When high school ends, and her best friend leaves for university, Sora finds herself stuck and increasingly alone. She begins secretly conducting her own research, tracking down a time expert in Tokyo. She also feels increasingly conflicted in her quasi-romantic feelings for her best friend — and for the time expert’s assistant, a striking and confident girl named Maya, another hafu (half-Japanese, half-non) girl with whom Sora forms an instant bond.
But when Sora’s father disappears, she has no choice but to return home and venture deep into the abandoned time zones to find him, and perhaps the catfish itself . . .

Fiction (Young adult)
Songs for Ghosts
New York: Amulet Books/Harry N. Abrams, 2025.
Publisher’s Synopsis (From its website)
When Adam discovers a diary in his attic, he is enthralled by its account of a young woman’s life in Nagasaki. A hundred years separate them, yet like Adam, she is caught between cultures, relationships, and heartbreak.
She also writes of the ghosts that have begun to seek her out, which Adam dismisses as fantasy—until he begins to be haunted by her terrifying spirit.
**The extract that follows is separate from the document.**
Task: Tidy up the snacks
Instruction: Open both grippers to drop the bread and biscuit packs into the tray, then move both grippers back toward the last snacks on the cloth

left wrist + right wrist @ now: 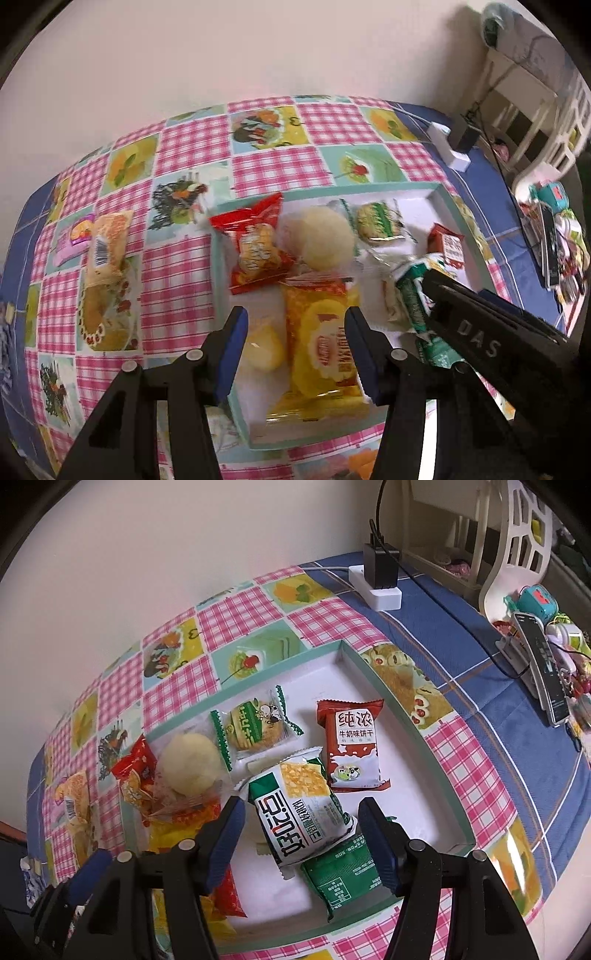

Unravelling the mystery of her identity—and the wrong done to her—seems to be the only way to save himself.
This leads Adam to a home stay in Nagasaki, where he begins to reconnect to his heritage not only through Japanese language and culture, but also by connecting with long-lost family members. And then begins a race against time as Adam and his new crush, Jo, attempt to untangle a story that has rippled through generations . . .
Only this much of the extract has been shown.